Monday, May 13

rooted at the edge

The door closes behind me and I walk across the yard, to the edge of the hill. My hands find the picket fence and I stand there looking out across the valley below.

I stand there and take a deep breath. There is something difference about tonight, everything here seems untouched, unscathed by the haste and striving pace of the world. The landscape seems as if it’s being orchestrated to move along in time. As the light escapes the sky, the pace of things is slowed even more, stilled, quieted, and I begin to feel it in my heart.

I stood there, rooted, loosing track of time because I found Him and I didn’t want to leave. 

There’s no need to keep up with the world because it goes at much too fast of a pace, and if we followed, we would miss the moments like these. . . we would miss Him.

The world can continue to compete to be heard and esteemed and known, the world can continue to strive, but I don’t have to.

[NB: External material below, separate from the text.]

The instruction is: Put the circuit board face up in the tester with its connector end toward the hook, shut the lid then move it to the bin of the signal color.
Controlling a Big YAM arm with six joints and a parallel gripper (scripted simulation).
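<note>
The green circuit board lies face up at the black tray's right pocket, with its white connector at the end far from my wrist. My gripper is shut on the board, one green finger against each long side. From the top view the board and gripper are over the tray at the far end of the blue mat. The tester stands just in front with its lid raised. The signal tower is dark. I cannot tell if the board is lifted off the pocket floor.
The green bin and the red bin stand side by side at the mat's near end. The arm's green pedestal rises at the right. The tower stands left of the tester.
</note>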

I can breathe deep and feel God’s embrace, knowing that this sea of peace is the only thing that can fill.

When we give up the need to compete in this world, we can accept that we are complete in Christ.

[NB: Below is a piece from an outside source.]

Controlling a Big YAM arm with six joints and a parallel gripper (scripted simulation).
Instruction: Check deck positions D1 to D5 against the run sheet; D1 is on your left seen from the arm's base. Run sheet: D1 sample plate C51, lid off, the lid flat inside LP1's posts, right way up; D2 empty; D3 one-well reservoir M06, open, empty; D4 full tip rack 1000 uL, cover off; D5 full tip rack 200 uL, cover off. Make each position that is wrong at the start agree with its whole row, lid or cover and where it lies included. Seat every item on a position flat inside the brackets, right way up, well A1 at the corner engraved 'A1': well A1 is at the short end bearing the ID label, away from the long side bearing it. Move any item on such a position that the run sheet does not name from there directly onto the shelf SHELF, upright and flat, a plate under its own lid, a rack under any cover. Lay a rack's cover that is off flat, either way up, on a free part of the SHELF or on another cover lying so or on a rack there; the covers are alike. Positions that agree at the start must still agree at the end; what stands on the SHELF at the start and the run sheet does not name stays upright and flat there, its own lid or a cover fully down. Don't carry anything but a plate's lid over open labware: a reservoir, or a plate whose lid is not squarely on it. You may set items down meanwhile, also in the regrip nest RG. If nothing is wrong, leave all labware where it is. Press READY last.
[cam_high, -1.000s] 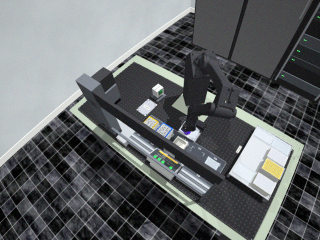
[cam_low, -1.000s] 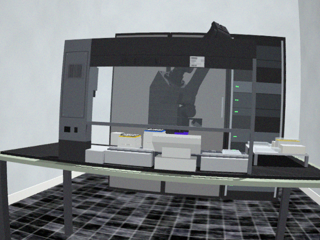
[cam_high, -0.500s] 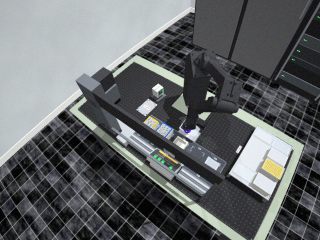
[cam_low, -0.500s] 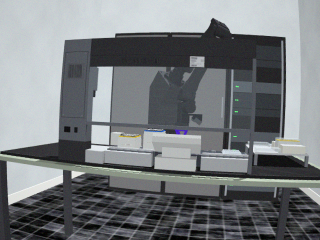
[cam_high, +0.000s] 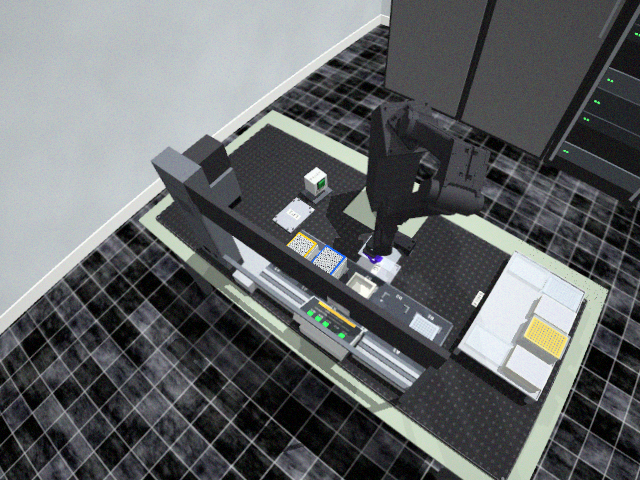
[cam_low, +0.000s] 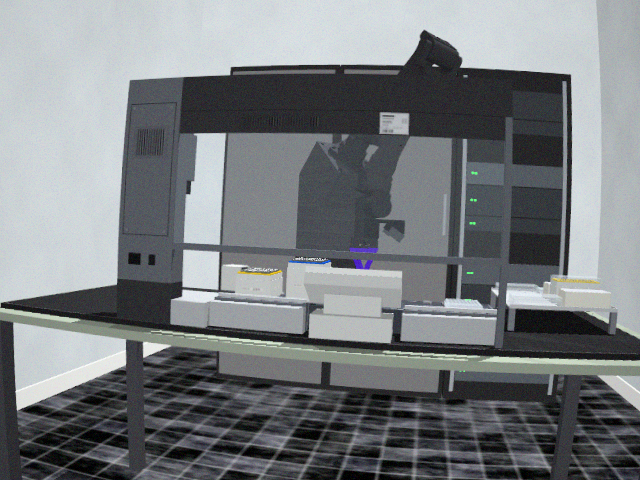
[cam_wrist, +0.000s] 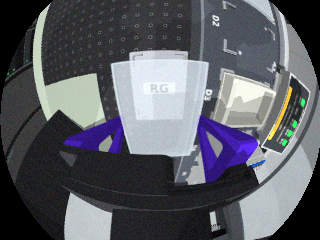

There is no lack found there, there is no need to be better or do more, because He is enough.

My hands reach up. What more can you do in a moment like that. Then I feel my heart imitating the same movement, soundlessly reaching up, reaching to find the hand of my Father. Reaching for the embrace of the One who would quiet and calm my soul.

This is all that will ever matter: that we open wide enough for Him to fill us.

I don’t need to be heard, because I’m known. I don’t need to strive, because I’m stilled.

Somewhere in between the door and this edge. Somewhere in between my surrender and His pursuit. Somewhere in between hands raised and knees bent low, this is where I am at. This is where He finds us.

Monday, April 29

that is the grace

Three minutes was all the time it took. Three minutes and my heart was tenderly broken by these words. Three minutes and I was gently reminded of the grace under which I stand. Even though the words of this video can stand alone, I was urged to write them out. One . . . by . . . one. Letting them sink a little deeper. I wanted to make my heart remember this because it is far to incredible to be so quickly dismissed.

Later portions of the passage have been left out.